Openreach to recruit 195 trainee engineers in Scotland

Broadband infrastructure business Openreach has announced plans to recruit more than 195 new trainees from across Scotland.

Broadband
Published 20th Mar 2017

Broadband infrastructure business Openreach has announced plans to recruit more than 195 new trainees from across Scotland.

The company, which is part of BT Group, said the recruitment drive would cover Aberdeen, East Kilbride, Glasgow, Falkirk, Inverness, Stirling, Wick, Orkney and the Western Isles.

The move is part of a UK-wide drive to hire 1,500 trainee engineers over the next eight months to to extend the company's fibre broadband network.

Economy Secretary Keith Brown said: "I am delighted that Openreach has expanded its presence in Scotland with plans to recruit a further 195 trainees.
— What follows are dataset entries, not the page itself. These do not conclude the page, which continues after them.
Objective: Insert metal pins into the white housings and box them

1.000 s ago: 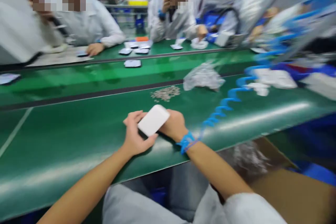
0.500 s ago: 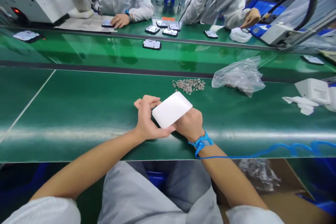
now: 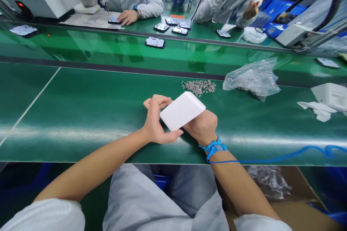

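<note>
Here's the green bench [image 3: 89, 115], sweeping right across the view; beyond it runs a glossy green strip [image 3: 108, 48], one dark-edged flat unit [image 3: 155, 42] lying on it; down at the right, below the bench's near edge, sits an open cardboard box [image 3: 298, 213] with crumpled clear plastic inside; up on the bench, right of centre, slumps a clear plastic bag [image 3: 252, 77]; and in the middle, the left hand [image 3: 155, 122] has its thumb along the near edge of a white case [image 3: 183, 111] and its fingers at the far side, clamped on it; the case is tilted, held just above the bench between both hands; the right hand [image 3: 204, 125] is curled at its right end, fingers hidden behind it, so whether they grip I cannot tell; a blue strap [image 3: 214, 147] rings that wrist; smallest of all, loose metal pieces [image 3: 200, 86] lie heaped just beyond the case.
</note>
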Demonstrator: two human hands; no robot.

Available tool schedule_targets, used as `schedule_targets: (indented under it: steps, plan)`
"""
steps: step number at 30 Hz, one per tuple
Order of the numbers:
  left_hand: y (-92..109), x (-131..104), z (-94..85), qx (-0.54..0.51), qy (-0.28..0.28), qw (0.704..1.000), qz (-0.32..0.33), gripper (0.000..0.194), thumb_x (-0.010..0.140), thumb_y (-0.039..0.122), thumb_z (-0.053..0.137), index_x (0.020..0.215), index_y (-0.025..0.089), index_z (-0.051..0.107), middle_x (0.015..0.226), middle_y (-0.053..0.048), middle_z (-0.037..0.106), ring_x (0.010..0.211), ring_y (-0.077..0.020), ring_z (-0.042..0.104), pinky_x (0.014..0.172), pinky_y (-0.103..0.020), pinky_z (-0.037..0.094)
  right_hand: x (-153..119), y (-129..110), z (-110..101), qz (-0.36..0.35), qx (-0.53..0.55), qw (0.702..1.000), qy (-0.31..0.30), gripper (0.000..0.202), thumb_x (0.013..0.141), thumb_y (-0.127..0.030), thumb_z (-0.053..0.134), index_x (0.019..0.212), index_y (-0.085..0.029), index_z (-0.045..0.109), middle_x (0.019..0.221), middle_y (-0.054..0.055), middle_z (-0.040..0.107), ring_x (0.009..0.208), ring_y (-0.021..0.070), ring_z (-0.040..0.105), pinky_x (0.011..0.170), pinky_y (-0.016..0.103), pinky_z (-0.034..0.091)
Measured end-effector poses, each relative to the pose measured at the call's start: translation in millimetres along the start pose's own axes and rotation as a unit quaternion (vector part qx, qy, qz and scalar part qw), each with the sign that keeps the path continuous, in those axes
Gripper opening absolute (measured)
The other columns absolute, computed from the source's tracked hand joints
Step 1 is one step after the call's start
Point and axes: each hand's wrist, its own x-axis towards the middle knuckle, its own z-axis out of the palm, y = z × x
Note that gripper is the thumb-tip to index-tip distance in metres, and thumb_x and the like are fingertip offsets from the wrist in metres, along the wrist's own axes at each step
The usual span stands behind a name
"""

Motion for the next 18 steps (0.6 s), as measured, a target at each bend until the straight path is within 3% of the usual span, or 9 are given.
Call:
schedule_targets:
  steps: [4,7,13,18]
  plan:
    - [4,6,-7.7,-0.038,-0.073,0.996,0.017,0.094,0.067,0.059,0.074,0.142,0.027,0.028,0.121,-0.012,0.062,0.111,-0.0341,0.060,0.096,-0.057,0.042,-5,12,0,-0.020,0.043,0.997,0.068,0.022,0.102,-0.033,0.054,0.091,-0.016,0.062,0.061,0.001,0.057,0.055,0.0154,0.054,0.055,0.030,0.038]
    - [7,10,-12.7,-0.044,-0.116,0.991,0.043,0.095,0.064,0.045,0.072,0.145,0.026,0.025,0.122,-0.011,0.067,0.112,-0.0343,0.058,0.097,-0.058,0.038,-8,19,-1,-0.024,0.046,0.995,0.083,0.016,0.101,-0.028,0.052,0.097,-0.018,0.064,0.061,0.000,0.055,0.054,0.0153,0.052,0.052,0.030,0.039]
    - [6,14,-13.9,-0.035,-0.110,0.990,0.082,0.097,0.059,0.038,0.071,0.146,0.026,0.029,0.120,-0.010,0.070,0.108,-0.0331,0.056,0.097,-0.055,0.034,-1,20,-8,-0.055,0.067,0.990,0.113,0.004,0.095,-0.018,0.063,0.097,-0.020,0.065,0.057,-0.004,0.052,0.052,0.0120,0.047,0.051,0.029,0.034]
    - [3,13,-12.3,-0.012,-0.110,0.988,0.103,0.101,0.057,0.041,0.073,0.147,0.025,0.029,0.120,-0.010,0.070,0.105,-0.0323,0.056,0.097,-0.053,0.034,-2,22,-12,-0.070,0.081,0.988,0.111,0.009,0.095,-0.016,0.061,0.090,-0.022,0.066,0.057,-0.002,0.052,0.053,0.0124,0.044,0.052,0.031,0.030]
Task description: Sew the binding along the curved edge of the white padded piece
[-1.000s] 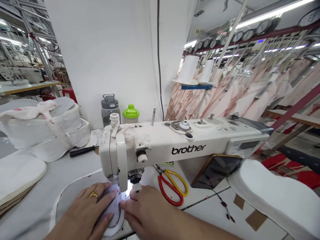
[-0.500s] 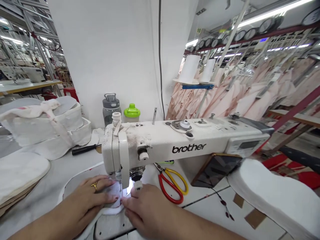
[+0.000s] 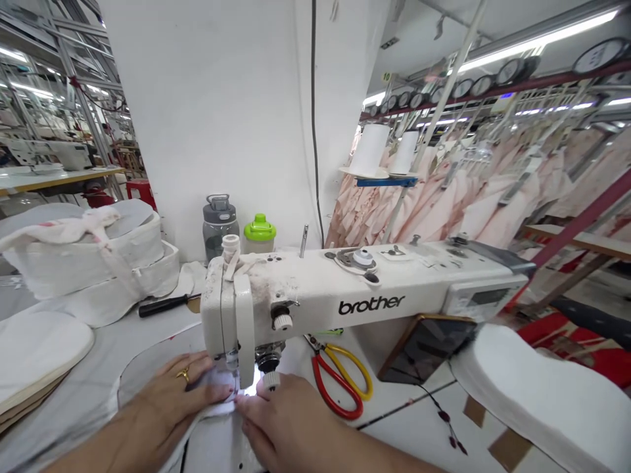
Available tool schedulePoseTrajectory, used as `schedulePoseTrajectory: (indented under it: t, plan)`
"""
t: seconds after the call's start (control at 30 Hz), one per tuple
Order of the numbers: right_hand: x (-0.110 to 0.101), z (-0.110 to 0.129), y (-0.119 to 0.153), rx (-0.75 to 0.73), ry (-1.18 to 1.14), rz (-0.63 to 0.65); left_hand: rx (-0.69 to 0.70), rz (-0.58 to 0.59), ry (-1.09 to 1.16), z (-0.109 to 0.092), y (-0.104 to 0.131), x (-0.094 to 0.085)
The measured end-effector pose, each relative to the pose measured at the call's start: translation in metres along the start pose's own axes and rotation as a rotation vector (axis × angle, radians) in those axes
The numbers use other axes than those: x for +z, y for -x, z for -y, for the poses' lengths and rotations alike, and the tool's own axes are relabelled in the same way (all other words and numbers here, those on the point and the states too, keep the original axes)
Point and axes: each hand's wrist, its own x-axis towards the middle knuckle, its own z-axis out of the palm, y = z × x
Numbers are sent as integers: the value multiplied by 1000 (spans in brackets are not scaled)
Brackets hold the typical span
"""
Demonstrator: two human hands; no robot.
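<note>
The left hand point(image 3: 170, 401), a gold ring on one finger, lies flat with fingers spread on a white fabric piece point(image 3: 217, 399), pressing it to the bed of the Brother sewing machine point(image 3: 345, 289) just left of the needle; the right hand point(image 3: 286, 420) lies beside it, fingertips pinning the same piece just right of the presser foot point(image 3: 235, 381). Neither hand grips anything; both press down, palms low. The fabric sits under the needle, so this looks like stitching in progress, the hands steering a curved edge through the foot. The next move probably calls for turning the piece slowly while keeping the fingertips clear of the needle. Right of the hands lie red-and-yellow scissors point(image 3: 340, 384), farther right a dark phone point(image 3: 424, 348) and a stack of white padded pieces point(image 3: 537, 394). Far left stand bundled white pieces point(image 3: 83, 256), with two water bottles point(image 3: 219, 223) behind the machine.
</note>
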Motion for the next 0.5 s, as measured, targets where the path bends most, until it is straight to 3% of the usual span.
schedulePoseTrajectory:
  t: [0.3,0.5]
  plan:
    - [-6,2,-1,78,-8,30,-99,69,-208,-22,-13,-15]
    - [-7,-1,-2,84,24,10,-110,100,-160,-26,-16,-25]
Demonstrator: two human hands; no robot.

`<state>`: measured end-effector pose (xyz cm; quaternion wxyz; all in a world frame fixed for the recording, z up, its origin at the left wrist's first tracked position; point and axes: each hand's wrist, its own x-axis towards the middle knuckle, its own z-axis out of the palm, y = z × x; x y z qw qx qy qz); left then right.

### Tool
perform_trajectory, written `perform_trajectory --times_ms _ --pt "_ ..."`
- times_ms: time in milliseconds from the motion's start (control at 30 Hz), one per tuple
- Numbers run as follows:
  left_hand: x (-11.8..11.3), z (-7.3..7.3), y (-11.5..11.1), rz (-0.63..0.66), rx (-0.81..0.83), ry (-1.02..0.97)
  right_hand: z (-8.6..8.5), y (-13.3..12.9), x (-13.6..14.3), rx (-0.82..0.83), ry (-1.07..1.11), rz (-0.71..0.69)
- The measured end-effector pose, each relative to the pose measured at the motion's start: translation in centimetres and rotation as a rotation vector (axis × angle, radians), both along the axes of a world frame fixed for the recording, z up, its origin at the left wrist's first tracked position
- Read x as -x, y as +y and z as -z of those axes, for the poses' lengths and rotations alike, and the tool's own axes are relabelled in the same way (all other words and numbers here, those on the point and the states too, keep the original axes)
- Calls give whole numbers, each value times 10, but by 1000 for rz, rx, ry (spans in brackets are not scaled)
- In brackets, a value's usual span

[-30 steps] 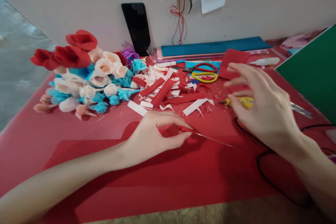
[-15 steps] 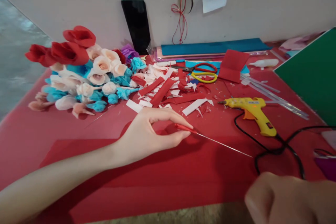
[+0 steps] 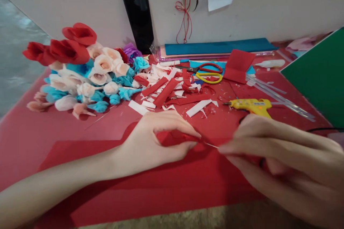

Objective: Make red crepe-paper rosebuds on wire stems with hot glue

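Note:
My left hand (image 3: 161, 143) pinches the narrow base of a red paper flower (image 3: 189, 137) between thumb and fingertips. Most of the bloom is hidden behind that hand, with a red edge showing beyond the knuckles. A thin wire stem (image 3: 211, 145) runs from its base to the right. My right hand (image 3: 279, 154) has its thumb and fingertips closed on this wire, a short way from the left fingertips. Both hands are above a sheet of red paper (image 3: 172, 175) on the table.
Finished paper flowers (image 3: 104, 64) are heaped at left. Paper scraps (image 3: 166, 89), scissors (image 3: 209, 71) and a yellow glue gun (image 3: 249, 105) lie beyond my hands. Glue sticks (image 3: 282, 96) and a green board (image 3: 319, 78) are at right; a phone (image 3: 139, 25) leans on the wall.
My right hand has come up and inward from the lower right corner and taken hold of the wire stem. It now covers part of the glue gun. My left hand stays nearly still.

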<state>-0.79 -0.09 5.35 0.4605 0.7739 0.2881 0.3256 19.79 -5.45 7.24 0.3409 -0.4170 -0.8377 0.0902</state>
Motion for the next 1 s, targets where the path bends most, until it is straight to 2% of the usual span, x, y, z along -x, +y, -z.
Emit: perform_trajectory --times_ms 167,300,500,567,733,867,1000 --pt "-2 2 -5 29 -95 33 8 12 12 -39 76 7" --pt "-4 4 -4 27 -124 44 15 10 14 -47 0 -21" --pt "-4 10 -3 25 -66 46 22 5 13 -384 -318 4" --pt "-5 10 -4 39 -39 62 23 8 11 -423 -360 9" --pt "-4 8 -5 37 -1 61 22 30 -1 -431 -363 238" --pt "-5 8 -5 22 6 54 24 45 -15 -452 -379 311" --pt "-6 8 -5 14 7 78 27 53 -26 -388 -318 419"
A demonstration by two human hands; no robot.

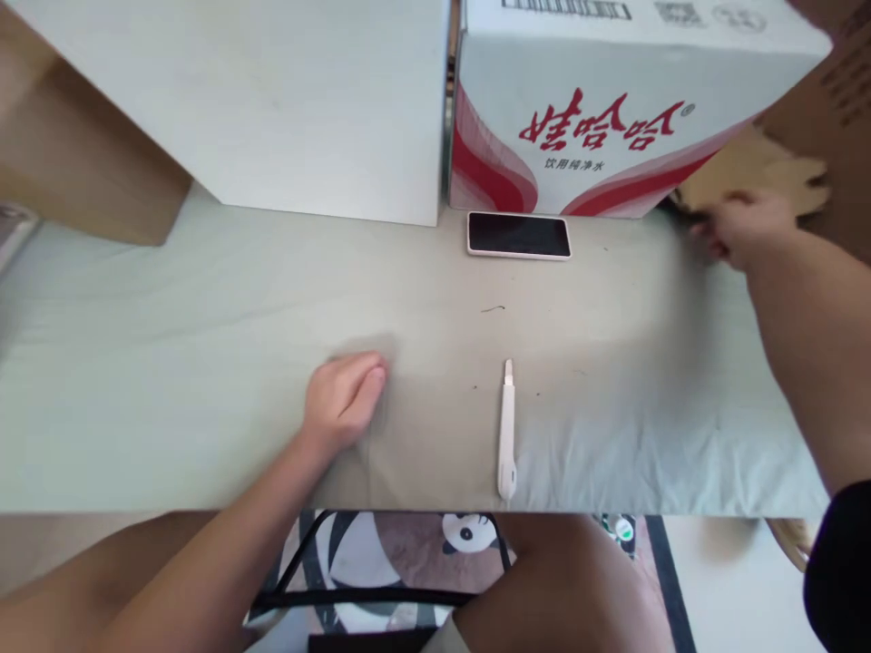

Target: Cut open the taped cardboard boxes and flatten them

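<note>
My left hand (346, 396) rests closed in a loose fist on the cloth-covered table (259, 290), with nothing showing in its fingers. Far to the right, my right hand (752, 227) is by the lower right corner of a white and red carton (592, 63). Its fingers are pinched together near something small and dark, too blurred to name. Between the two hands lies a slim white craft knife (507, 440), its narrow tip pointing away from me. A phone (519, 236) with a dark screen and pale edge lies flat at the foot of the carton.
A large white box (306, 109) stands at the back, left of the carton. Brown cardboard (88, 154) is at the far left, and more cardboard (748, 168) lies behind my right hand. Small dark thread bits (494, 309) lie on the cloth. The table's front edge runs above my legs.
</note>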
"Working in partnership with Openreach, we are committed to extending connectivity across Scotland and these trainees will play a vital part in delivering this and other benefits to service users.

"These new engineers will be fully-trained and able to work towards a professional qualification, boosting Scotland's skilled engineering resource for the future."

Openreach chief executive Clive Selley said: "Our customers need us to install new lines and repair our network faster than ever and by increasing the number of people working on proactive network maintenance, we can fix more issues before people even notice them.

"We are also continuing to roll out superfast broadband services at scale and making big investments in our network to make ultrafast broadband available to up to 12 million homes by the end of 2020.

"We want to recruit the very best people to help us on that journey and our new trainee engineering roles will offer people the hands-on experience they need to succeed."

The company will be trialling a virtual reality experience to allow candidates to try out aspects of the job - including climbing telephone poles - first-hand.

The recruitment drive follows an agreement reached between BT and Ofcom to legally separate Openreach.

The telecoms giant had faced growing calls from rivals to hive off the business and in November the communications regulator ordered a legal separation of the firm.